* [PROBLEM DETAILS]: Take the data below and copy exactly the lines starting at the one with "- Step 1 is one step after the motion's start" and finishing at the one with "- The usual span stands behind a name", both included.

________________________________________

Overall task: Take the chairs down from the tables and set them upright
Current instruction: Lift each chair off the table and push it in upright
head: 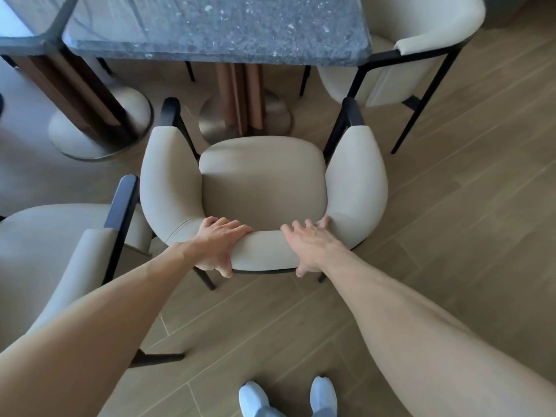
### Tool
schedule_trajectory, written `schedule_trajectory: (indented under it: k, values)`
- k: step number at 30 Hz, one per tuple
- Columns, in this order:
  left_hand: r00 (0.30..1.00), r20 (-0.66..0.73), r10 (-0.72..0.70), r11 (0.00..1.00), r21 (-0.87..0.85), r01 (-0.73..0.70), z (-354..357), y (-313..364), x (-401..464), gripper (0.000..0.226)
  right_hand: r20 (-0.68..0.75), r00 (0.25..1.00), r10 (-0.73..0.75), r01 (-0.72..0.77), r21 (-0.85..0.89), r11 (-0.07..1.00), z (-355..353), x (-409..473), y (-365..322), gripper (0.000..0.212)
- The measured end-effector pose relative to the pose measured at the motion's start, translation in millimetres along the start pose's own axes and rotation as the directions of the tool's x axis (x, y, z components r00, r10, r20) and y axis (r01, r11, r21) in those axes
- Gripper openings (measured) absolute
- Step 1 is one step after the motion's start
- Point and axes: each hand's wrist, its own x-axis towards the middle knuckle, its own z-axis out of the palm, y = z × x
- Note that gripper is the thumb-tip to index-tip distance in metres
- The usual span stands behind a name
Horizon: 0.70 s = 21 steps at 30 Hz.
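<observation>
- Chair (261,188): upright on floor, backrest under my hands.
- Left hand (218,245): gripping backrest.
- Right hand (310,245): fingers spread flat, resting on it.
- Step: final placement; next, probably release.

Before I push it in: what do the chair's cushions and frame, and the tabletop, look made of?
Chair: cushions look like smooth beige leather or faux leather, with a stitched seam near the left hand; frame looks like matte black metal, thin legs. Tabletop: dark grey speckled stone, possibly granite or terrazzo, rough edge.

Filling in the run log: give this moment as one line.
chair: upright on floor, facing table | left hand: grips backrest | right hand: flat on backrest | two more chairs upright
</observation>
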Motion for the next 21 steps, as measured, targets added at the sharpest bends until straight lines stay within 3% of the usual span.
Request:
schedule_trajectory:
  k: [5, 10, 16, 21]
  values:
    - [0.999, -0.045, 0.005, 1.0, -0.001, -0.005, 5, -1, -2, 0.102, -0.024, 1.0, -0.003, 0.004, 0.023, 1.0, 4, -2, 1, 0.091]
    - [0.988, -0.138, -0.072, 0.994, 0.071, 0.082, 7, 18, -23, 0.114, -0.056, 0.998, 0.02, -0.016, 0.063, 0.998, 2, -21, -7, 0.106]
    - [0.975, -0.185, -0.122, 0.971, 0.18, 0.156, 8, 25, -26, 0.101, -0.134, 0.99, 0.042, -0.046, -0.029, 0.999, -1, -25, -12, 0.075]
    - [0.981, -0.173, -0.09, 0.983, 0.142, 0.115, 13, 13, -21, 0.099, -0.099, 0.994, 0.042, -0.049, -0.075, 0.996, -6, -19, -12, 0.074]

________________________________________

* [EXERCISE OUTPUT]:
- Step 1 is one step after the motion's start
- Point and axes: each hand's wrist, its own x-axis towards the middle knuckle, its own z-axis out of the palm, y = z × x
- Note that gripper is the thumb-tip to index-tip distance in metres
- The usual span stands behind a name

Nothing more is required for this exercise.